He suggests seven strategies that have been backed by strong evidence.
By GARRET CONDON
For more than a century, cardiovascular disease has been the No. 1 killer of Americans. With one of us dying of heart disease every 34 seconds, it's no wonder the media are full of programs, potions, diets, research studies, would-be cures and preventive measures all aimed at keeping the ticker going. The problem is that it's hard to make sense of this torrent of information.
"You have to understand the difference between things strongly supported by medical evidence and things which you might be taking a bet on -- like vitamin E," said Dr. Harlan Krumholz, a professor of cardiology, epidemiology and public health at the Yale University School of Medicine. Ten years ago, he said, some scientists had a hunch that vitamin E supplements might protect against heart disease. "We now know it doesn't work," he said.
Krumholz is the author of the recently published paperback "The Expert Guide to Beating Heart Disease" (HarperCollins, $14.95), a book for people who want to focus on scientifically proven behavior and treatments that can reduce the risk of heart disease and minimize its impact on people who have already been diagnosed.

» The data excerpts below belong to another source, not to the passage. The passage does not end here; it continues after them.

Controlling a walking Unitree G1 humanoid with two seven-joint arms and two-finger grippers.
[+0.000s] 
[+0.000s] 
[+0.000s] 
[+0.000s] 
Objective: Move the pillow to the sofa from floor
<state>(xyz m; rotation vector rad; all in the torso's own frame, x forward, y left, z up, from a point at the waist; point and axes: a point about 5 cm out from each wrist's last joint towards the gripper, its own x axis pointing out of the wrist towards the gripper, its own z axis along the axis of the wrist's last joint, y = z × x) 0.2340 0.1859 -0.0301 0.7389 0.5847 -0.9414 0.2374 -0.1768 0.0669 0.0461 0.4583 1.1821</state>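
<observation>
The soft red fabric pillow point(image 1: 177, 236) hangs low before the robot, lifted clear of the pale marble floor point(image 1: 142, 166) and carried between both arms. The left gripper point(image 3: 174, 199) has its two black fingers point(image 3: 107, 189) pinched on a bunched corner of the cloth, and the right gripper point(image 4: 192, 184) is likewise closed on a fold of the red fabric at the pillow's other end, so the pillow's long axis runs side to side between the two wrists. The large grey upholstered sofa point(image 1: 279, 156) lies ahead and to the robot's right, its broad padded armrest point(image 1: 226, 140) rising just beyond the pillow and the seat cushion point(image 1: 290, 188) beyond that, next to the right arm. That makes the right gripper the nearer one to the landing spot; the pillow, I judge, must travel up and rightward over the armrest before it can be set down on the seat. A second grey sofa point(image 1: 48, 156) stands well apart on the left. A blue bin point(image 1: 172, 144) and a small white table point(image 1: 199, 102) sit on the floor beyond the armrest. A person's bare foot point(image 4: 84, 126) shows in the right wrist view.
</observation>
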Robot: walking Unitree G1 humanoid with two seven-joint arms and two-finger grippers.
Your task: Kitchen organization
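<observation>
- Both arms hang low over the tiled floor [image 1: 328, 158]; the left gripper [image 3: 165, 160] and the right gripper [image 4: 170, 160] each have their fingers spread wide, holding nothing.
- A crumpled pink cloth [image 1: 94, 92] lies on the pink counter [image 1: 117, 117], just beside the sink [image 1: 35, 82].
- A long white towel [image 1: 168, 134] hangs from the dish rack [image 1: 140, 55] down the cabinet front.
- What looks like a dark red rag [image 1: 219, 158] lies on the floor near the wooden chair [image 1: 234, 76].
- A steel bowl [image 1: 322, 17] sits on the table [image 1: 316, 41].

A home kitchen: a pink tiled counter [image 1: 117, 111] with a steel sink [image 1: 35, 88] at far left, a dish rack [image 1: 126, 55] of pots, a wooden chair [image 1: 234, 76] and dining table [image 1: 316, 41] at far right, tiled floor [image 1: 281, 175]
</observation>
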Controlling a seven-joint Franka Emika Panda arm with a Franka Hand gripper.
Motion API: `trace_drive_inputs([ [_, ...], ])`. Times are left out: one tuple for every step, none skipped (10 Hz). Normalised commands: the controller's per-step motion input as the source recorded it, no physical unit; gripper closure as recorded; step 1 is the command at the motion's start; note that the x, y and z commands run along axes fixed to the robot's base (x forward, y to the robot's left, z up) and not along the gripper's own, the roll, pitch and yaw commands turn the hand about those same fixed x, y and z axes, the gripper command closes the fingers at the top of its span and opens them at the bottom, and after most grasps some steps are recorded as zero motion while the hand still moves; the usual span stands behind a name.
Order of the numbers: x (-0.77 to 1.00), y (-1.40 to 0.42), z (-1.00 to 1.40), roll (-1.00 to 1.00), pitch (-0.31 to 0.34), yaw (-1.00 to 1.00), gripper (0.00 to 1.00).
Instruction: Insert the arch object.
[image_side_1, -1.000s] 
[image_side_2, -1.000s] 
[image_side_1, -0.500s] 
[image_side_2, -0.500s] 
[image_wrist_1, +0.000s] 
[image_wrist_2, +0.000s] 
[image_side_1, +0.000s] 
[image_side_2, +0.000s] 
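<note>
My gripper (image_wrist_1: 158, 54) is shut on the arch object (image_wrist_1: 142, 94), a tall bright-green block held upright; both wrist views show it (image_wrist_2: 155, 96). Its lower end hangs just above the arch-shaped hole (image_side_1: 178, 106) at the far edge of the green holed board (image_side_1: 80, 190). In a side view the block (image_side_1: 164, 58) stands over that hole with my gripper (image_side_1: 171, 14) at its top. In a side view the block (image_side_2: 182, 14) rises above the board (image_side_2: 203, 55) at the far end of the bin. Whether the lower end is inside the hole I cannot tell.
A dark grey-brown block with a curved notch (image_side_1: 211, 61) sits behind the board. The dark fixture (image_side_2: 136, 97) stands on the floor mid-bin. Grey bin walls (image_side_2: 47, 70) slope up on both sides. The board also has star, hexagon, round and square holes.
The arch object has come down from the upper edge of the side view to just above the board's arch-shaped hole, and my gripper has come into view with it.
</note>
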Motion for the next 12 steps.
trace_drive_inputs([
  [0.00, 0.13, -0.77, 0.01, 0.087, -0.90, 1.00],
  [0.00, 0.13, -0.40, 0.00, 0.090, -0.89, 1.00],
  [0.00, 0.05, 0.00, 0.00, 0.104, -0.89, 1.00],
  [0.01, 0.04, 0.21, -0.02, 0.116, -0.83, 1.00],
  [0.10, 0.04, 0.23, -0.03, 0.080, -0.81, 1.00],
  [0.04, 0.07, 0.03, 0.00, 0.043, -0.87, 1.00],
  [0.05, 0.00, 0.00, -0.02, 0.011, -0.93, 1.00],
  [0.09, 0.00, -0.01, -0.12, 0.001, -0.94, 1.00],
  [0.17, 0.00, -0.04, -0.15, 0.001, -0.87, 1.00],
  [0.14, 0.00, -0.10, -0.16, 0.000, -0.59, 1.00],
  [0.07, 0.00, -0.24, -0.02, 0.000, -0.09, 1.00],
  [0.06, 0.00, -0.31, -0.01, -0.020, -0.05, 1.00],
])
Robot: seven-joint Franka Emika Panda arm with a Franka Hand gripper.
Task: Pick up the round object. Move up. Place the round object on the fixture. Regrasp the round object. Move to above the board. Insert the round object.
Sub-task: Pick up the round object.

In a remarkably terse bit of writing, Krumholz lays out seven science-backed strategies that address what he calls the "bread-and-butter" issues that people need to consider when dealing with coronary artery disease. The seven key areas are: controlling blood pressure, managing cholesterol, getting fit, achieving a healthy weight, controlling blood sugar, quitting smoking and taking charge of medications.
Throughout the book, Krumholz encourages patients to give lifestyle changes a shot. For example, he writes that those with blood pressure in the "high-normal" range (systolic 130-139, diastolic 85-89) "should give a drug-free strategy a chance to work" because it can save individuals the cost and possible side effects of medications. Such a program includes losing weight, limiting alcohol intake, getting regular exercise, reducing salt intake and stopping smoking.
Krumholz doesn't neglect blood pressure medications; in fact, he explains the various classes of pressure-lowering drugs, how they work and what their side effects may be.
He takes a similar approach with each of the seven topics and follows each section with questions and answers that are the fruit of clinical experience at Yale, such as "Can eating more fiber, nuts, soy or garlic lower my cholesterol?" (There is not enough evidence to recommend such foods as first-line approaches to lowering cholesterol.)
There is even a chart in which Krumholz assigns three stars to such proven approaches as taking a beta-blocker and assigns a question mark to such tactics as drinking black tea.
Giving power to patients
People who concentrate on the high-percentage moves can not only become healthier, according to Krumholz, they also can become patients who are better able to be partners with their physicians.
"There are a lot of people who feel buffeted by their condition and the health-care system, and [they are] put into a depressed condition where they're victims and they're waiting for someone to tell them what the next test they need to take is," Krumholz said. "We need to balance the power here a little bit and make people understand the great importance of their engagement in their care."
Krumholz said that it's important that patients know what really works as well as what they can live with and what they're willing to do. Physicians can write prescriptions, but even the most tyrannical doctor can't compel patients to take them. As Krumholz observes, about half of the pills prescribed for heart disease never get swallowed. Ultimately, it's up to the patient.
"All of this is trying to give some of the power back to the patient and families," he said.